Among the Dyaks of Borneo, a pig’s blood is sprinkled at the doorway to atone for the sin of unchastity by a daughter of the family. Again, the blood of a fowl is sprinkled there at the annual festival of seed-sowing, with prayers for fecundity and fertility.[[51]]
“On New Year’s morning, along the coast [in Aberdeenshire] where seaweed is gathered, a small quantity is laid down at each door of the farm-steading [the buildings of the homestead], as a means of bringing good luck.” And fire and salt are put on the threshold of the byre-door before a cow leaves the building after giving birth to a calf.[[52]]
Of portions of Ireland, it was said, early in this century: “On the 11th of November, every family of a village kills an animal of some kind or other; those who are rich kill a cow or sheep, others a goose or a turkey; while those who are poor ... kill a hen or a cock, and sprinkle the threshold with the blood, and do the same in the four corners of the house; ... to exclude every kind of evil spirit from the dwelling.”[[53]]
Holes bored in the door-sill, and plugged with pieces of paper on which are written incantations, a broom laid across the door-sill, or “three horseshoes nailed on the door-step with toes up,” are supposed to be a guard against witches or evil spirits in portions of Pennsylvania to-day.[[54]] Many a Pennsylvanian is unwilling to cross, for the first time, the threshold of a new home, without carrying salt and a Bible.
Among the Indians in ancient Mexico there was an altar near the door of every house, with instruments of sacrifice, and accompanying idols.[[55]]

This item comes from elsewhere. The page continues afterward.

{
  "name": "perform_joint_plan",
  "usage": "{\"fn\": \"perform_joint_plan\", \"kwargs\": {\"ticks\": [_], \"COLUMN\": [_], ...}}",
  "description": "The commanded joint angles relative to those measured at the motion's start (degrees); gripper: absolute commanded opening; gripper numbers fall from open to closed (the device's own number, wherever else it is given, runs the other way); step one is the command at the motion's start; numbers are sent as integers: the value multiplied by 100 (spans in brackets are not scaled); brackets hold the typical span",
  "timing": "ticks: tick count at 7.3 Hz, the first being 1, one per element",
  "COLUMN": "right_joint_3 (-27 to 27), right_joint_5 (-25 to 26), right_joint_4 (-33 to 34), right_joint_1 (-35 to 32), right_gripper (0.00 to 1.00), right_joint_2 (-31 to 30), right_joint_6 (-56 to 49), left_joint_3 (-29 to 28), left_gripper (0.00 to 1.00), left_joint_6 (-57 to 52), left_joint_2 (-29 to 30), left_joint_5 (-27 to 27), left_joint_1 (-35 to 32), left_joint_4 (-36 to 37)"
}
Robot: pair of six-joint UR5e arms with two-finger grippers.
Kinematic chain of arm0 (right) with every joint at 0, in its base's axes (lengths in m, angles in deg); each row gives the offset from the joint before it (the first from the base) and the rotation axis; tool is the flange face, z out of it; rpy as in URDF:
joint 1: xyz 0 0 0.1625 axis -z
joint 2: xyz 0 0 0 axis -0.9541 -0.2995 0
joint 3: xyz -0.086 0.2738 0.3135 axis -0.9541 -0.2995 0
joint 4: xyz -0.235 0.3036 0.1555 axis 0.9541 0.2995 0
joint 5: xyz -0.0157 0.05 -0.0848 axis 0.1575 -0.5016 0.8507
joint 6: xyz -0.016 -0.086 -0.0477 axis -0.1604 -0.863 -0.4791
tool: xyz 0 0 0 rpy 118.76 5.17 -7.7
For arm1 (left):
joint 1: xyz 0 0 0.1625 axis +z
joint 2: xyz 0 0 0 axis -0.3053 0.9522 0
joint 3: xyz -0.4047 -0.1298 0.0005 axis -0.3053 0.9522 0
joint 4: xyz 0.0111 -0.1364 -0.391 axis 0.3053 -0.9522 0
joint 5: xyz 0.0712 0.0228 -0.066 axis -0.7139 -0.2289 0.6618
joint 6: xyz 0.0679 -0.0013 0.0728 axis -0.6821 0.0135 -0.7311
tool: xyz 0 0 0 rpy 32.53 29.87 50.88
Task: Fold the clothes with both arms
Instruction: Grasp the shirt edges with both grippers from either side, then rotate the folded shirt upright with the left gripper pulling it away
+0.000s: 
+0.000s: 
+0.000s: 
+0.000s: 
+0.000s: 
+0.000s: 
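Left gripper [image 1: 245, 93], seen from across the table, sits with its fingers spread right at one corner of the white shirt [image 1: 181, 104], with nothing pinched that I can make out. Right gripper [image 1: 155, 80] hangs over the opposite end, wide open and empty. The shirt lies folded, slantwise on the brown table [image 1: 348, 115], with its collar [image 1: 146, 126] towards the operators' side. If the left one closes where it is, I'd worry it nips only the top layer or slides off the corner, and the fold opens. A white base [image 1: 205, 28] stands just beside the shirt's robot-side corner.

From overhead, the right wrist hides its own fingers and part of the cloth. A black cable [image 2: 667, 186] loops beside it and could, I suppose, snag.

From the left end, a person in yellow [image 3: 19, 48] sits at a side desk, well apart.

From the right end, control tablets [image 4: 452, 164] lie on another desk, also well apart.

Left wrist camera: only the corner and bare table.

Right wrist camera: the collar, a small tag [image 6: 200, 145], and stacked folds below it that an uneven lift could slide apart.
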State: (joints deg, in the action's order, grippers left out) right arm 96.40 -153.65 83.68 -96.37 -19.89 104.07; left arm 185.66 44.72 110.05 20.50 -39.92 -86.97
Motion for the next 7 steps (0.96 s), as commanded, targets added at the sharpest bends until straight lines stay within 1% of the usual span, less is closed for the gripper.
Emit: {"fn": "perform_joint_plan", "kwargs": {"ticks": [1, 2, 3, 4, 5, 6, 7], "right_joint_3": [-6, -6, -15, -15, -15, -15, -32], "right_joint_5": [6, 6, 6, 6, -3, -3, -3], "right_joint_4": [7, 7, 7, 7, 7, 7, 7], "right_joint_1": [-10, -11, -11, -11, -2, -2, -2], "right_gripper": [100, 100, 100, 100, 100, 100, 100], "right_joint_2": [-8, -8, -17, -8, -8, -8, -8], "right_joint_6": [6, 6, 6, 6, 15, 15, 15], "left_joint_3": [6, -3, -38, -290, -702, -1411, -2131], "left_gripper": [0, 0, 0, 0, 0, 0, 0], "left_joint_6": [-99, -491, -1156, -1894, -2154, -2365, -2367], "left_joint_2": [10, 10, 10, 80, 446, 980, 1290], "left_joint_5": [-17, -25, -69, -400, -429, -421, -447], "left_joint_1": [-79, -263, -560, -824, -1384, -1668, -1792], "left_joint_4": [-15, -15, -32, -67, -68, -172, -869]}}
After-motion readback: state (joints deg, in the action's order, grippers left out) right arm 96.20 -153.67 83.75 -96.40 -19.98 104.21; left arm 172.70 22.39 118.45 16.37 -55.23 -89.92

“Threshold” and “foundation” are terms that are used interchangeably in primitive life. The sacredness of the threshold-stone of a building pivots on its position as a foundation stone, a beginning stone, a boundary stone. Hence the foundation stone of any house, or other structure was sacred as the threshold of that building. According to Dr. H.V. Hilprecht, in the earlier buildings of Babylonia the inscriptions and invocations and deposits were at the threshold, and later under the four corners of the building; but when they were at the threshold they were not under the corners, and vice versa. It would seem from this that the corner-stone was recognized as the beginning, or the limit, or the threshold, of the building. It may be, therefore, that the modern ceremonies at the laying of a “corner-stone” are a survival of the primitive sacredness of a threshold-laying.[[56]]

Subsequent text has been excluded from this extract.